• _TASK OBJECTIVE_
All the lines below need retyping exactly, apart from the images.
━━━━━ DATA FOR ANALYSIS ━━━━━
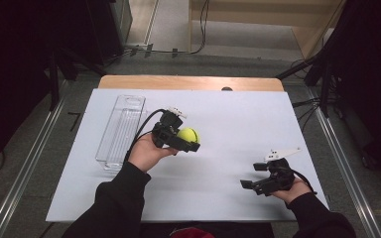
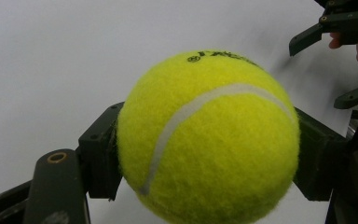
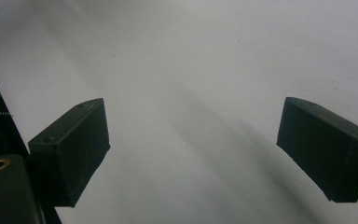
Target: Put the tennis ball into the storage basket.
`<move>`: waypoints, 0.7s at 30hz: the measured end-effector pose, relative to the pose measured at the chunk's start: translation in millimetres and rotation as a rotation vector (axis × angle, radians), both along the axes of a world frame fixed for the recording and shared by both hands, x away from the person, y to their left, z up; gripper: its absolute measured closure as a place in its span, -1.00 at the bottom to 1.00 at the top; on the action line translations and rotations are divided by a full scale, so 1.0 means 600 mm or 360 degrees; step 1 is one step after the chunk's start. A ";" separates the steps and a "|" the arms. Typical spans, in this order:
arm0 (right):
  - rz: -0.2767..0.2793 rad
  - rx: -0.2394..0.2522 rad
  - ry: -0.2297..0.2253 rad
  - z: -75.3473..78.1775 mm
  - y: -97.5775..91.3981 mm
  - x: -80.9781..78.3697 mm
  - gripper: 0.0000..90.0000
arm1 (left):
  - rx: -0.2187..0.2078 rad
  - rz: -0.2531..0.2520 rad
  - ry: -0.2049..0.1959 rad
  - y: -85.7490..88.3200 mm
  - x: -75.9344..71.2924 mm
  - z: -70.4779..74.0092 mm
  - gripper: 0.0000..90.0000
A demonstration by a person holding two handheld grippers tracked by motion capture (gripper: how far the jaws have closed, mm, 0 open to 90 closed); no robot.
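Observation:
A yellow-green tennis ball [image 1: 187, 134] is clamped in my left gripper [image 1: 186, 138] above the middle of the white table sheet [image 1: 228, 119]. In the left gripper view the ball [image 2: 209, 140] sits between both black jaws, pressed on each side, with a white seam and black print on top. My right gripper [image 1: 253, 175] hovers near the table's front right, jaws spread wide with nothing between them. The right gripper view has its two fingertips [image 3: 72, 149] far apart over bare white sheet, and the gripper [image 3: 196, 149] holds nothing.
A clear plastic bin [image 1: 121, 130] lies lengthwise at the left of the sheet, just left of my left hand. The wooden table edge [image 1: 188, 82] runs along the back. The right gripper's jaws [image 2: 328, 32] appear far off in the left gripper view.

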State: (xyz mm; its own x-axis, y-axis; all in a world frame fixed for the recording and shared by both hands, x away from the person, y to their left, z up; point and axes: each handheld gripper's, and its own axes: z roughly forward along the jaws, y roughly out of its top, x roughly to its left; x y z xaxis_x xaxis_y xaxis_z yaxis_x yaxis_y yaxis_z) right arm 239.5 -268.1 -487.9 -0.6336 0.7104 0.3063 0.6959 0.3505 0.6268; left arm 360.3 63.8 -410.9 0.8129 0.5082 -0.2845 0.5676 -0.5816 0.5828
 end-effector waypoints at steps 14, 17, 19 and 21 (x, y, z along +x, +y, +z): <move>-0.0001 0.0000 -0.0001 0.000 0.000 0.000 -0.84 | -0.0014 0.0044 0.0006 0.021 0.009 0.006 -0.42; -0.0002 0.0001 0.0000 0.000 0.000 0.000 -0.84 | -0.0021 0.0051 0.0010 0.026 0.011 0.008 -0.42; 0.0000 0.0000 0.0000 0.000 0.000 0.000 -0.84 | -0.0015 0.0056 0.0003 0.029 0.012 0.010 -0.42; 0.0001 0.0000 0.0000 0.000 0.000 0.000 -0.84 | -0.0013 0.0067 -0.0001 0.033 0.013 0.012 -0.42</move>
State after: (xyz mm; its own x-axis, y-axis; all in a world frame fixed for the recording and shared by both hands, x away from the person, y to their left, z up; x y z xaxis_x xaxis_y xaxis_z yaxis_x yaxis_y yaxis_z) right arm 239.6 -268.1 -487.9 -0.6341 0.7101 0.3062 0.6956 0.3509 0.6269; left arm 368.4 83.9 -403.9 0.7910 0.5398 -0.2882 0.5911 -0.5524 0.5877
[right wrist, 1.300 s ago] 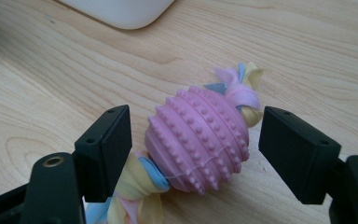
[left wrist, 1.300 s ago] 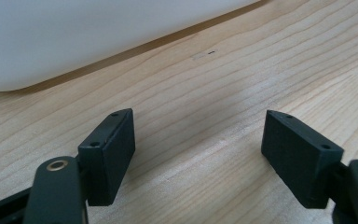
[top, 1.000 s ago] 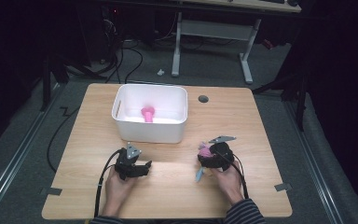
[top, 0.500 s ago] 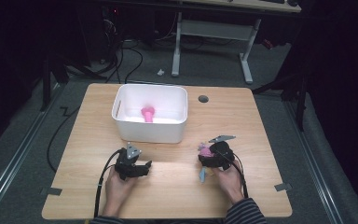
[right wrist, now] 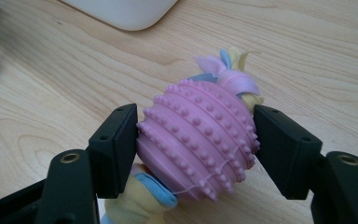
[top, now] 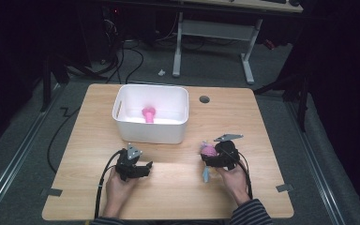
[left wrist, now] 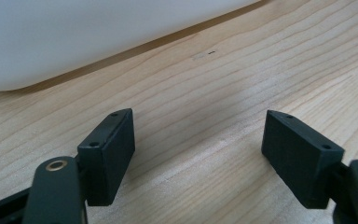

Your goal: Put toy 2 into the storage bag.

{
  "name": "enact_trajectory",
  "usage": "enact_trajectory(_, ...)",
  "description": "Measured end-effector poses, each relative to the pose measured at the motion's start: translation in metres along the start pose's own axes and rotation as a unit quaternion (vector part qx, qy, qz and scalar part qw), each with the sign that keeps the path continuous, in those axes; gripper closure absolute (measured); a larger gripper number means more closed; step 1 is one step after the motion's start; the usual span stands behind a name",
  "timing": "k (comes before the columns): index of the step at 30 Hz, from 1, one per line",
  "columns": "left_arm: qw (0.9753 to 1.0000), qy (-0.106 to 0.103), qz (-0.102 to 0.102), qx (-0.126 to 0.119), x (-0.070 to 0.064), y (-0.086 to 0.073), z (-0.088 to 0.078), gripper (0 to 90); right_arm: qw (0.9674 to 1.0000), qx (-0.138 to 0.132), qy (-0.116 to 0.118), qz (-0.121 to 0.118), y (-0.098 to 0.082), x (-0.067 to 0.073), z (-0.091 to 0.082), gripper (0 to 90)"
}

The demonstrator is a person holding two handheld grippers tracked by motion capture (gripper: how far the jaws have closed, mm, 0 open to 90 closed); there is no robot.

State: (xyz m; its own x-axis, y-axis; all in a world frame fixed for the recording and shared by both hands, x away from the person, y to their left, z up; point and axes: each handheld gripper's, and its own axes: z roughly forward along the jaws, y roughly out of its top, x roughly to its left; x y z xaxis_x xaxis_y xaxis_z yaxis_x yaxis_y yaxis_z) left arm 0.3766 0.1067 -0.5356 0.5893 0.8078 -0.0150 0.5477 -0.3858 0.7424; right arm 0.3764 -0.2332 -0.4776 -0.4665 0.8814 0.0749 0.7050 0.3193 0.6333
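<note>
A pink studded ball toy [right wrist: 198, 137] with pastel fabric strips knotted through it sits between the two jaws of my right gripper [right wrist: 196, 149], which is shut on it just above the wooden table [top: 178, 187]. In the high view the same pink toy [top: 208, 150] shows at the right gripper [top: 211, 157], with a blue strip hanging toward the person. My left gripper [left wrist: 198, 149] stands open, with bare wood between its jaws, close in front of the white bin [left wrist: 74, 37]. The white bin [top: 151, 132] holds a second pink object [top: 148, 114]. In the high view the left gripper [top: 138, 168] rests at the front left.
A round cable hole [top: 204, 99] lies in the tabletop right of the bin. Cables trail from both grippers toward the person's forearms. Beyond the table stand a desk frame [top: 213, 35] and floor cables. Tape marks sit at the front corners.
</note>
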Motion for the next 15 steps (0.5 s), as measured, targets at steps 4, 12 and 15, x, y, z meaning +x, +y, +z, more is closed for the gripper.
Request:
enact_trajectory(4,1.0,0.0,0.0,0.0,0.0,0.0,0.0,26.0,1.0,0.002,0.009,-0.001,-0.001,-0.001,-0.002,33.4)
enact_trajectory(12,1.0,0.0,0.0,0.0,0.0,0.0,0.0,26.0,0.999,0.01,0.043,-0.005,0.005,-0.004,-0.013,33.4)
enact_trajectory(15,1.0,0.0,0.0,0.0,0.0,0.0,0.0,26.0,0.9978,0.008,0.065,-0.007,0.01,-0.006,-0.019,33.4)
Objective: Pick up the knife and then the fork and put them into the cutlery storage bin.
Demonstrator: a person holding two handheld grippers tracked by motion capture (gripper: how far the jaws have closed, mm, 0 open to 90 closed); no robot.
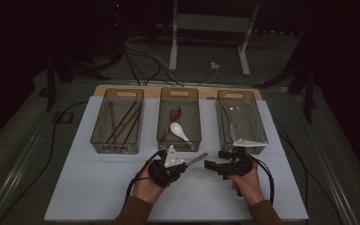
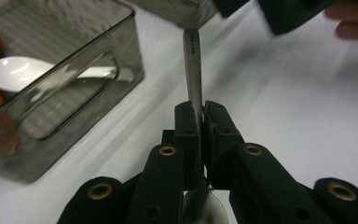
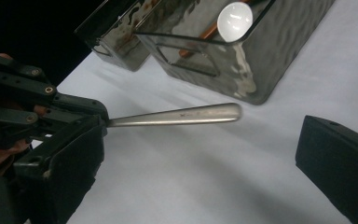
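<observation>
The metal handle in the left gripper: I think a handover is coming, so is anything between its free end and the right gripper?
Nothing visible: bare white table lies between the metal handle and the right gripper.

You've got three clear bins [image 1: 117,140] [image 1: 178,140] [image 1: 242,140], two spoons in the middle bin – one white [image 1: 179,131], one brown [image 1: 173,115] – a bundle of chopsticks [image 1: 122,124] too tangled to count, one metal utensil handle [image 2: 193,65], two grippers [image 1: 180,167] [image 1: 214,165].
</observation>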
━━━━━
• _RESULT BELOW_
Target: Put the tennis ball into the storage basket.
`<move>`: waypoints, 0.7s at 30hz: the measured end-effector pose, relative to the pose measured at the chunk's start: translation in millimetres and rotation as a rotation vector (axis × angle, radians), both along the axes of a world frame fixed for the recording and shared by both hands, x away from the person, y to their left, z up; gripper: its absolute measured closure as a place in its span, -1.00 at the bottom to 1.00 at the top; on the action line translations and rotations are divided by a full scale, so 1.0 means 600 mm or 360 degrees; step 1 is one step after the chunk's start. A ";" separates the steps and a "|" the arms. Typical spans, in this order:
arm0 (right):
  - rz: -0.2767..0.2793 rad
  - rx: -0.2394..0.2522 rad
  - ry: -0.2297..0.2253 rad
  - z: -75.3473..78.1775 mm
  - y: -97.5775..91.3981 mm
  - x: -80.9781..78.3697 mm
  - gripper: 0.0000..90.0000
arm1 (left):
  - rx: -0.2187..0.2078 rad
  - rz: -0.2531..0.2520 rad
  - ry: -0.2049..0.1959 rad
  - y: -85.7490..88.3200 mm
  - x: -75.9344..71.2924 mm
  - z: -70.4779..74.0092 mm
  - gripper: 0.0000..90.0000
A demonstration by a person holding two handheld grippers tracked by motion capture (gripper: how far the jaws have closed, mm, 0 open to 90 closed); no robot.
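Observation:
A yellow-green tennis ball [image 1: 187, 134] is clamped in my left gripper [image 1: 186, 138] above the middle of the white table sheet [image 1: 228, 119]. In the left gripper view the ball [image 2: 209, 140] sits between both black jaws, pressed on each side, with a white seam and black print on top. My right gripper [image 1: 253, 175] hovers near the table's front right, jaws spread wide with nothing between them. The right gripper view has its two fingertips [image 3: 72, 149] far apart over bare white sheet, and the gripper [image 3: 196, 149] holds nothing.
A clear plastic bin [image 1: 121, 130] lies lengthwise at the left of the sheet, just left of my left hand. The wooden table edge [image 1: 188, 82] runs along the back. The right gripper's jaws [image 2: 328, 32] appear far off in the left gripper view.
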
State: (xyz mm; its own x-axis, y-axis; all in a world frame fixed for the recording and shared by both hands, x away from the person, y to their left, z up; point and axes: each handheld gripper's, and its own axes: z roughly forward along the jaws, y roughly out of its top, x roughly to its left; x y z xaxis_x xaxis_y xaxis_z yaxis_x yaxis_y yaxis_z) right arm 239.5 -268.1 -487.9 -0.6336 0.7104 0.3063 0.6959 0.3505 0.6268; left arm 360.3 63.8 -410.9 0.8129 0.5082 -0.2845 0.5676 -0.5816 0.5828
 end-effector waypoints at steps 14, 17, 19 and 21 (x, y, z along +x, +y, +z): <move>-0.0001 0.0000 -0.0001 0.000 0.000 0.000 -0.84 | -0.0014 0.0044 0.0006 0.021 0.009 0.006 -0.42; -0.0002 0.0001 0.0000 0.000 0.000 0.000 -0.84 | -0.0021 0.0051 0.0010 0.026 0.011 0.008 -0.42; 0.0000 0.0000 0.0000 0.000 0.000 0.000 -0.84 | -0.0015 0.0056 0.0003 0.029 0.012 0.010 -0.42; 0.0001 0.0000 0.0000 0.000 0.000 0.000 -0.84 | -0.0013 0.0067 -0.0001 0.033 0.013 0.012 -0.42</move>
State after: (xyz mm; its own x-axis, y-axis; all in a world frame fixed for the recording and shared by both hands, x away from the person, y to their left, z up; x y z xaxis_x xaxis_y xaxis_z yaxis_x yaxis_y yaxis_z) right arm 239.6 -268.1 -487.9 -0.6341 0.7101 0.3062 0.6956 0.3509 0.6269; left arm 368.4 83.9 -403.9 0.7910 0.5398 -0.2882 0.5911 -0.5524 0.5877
[right wrist, 1.300 s ago] 
[left wrist, 1.300 s ago] 
[top, 1.000 s ago] 
[top, 0.500 s ago] 
[right wrist, now] 
[top, now] 
[left wrist, now] 

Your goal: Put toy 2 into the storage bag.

{
  "name": "enact_trajectory",
  "usage": "enact_trajectory(_, ...)",
  "description": "Measured end-effector poses, each relative to the pose measured at the motion's start: translation in metres along the start pose's own axes and rotation as a unit quaternion (vector part qx, qy, qz and scalar part qw), each with the sign that keeps the path continuous, in those axes; gripper closure absolute (measured); a larger gripper number means more closed; step 1 is one step after the motion's start; the usual span stands behind a name",
  "timing": "k (comes before the columns): index of the step at 30 Hz, from 1, one per line",
  "columns": "left_arm: qw (0.9753 to 1.0000), qy (-0.106 to 0.103), qz (-0.102 to 0.102), qx (-0.126 to 0.119), x (-0.070 to 0.064), y (-0.086 to 0.073), z (-0.088 to 0.078), gripper (0 to 90); right_arm: qw (0.9674 to 1.0000), qx (-0.138 to 0.132), qy (-0.116 to 0.118), qz (-0.121 to 0.118), y (-0.098 to 0.082), x (-0.067 to 0.073), z (-0.091 to 0.082), gripper (0 to 90)"
}

The demonstrator is a person holding two handheld grippers tracked by motion capture (gripper: how far the jaws have closed, mm, 0 open to 90 closed); there is no robot.

State: (xyz m; its own x-axis, y-axis; all in a world frame fixed for the recording and shared by both hands, x away from the person, y to their left, z up; point and axes: each handheld gripper's, and its own axes: z roughly forward along the jaws, y roughly out of its top, x roughly to its left; x y z xaxis_x xaxis_y xaxis_z yaxis_x yaxis_y yaxis_z) left arm 0.3766 0.1067 -0.5356 0.5893 0.8078 -0.0150 0.5477 -0.3858 0.7424; right arm 0.3764 -0.2332 -0.4776 -0.4665 0.8814 0.0749 0.7050 0.3193 0.6333
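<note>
A pink studded ball toy [right wrist: 198, 137] with pastel fabric strips knotted through it sits between the two jaws of my right gripper [right wrist: 196, 149], which is shut on it just above the wooden table [top: 178, 187]. In the high view the same pink toy [top: 208, 150] shows at the right gripper [top: 211, 157], with a blue strip hanging toward the person. My left gripper [left wrist: 198, 149] stands open, with bare wood between its jaws, close in front of the white bin [left wrist: 74, 37]. The white bin [top: 151, 132] holds a second pink object [top: 148, 114]. In the high view the left gripper [top: 138, 168] rests at the front left.
A round cable hole [top: 204, 99] lies in the tabletop right of the bin. Cables trail from both grippers toward the person's forearms. Beyond the table stand a desk frame [top: 213, 35] and floor cables. Tape marks sit at the front corners.
</note>
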Motion for the next 15 steps (0.5 s), as measured, targets at steps 4, 12 and 15, x, y, z meaning +x, +y, +z, more is closed for the gripper.
Request:
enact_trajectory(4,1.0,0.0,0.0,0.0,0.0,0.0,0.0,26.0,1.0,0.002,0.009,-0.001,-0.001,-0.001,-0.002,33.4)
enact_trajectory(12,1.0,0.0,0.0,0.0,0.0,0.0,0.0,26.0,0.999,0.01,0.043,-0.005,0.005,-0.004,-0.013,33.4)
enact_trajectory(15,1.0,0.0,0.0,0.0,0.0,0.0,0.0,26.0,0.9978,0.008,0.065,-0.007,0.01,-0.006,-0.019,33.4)
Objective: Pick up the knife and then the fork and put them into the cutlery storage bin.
Demonstrator: a person holding two handheld grippers tracked by motion capture (gripper: how far the jaws have closed, mm, 0 open to 90 closed); no robot.
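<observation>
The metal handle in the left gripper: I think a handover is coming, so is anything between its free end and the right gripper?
Nothing visible: bare white table lies between the metal handle and the right gripper.

You've got three clear bins [image 1: 117,140] [image 1: 178,140] [image 1: 242,140], two spoons in the middle bin – one white [image 1: 179,131], one brown [image 1: 173,115] – a bundle of chopsticks [image 1: 122,124] too tangled to count, one metal utensil handle [image 2: 193,65], two grippers [image 1: 180,167] [image 1: 214,165].
</observation>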

The complete answer has now been given.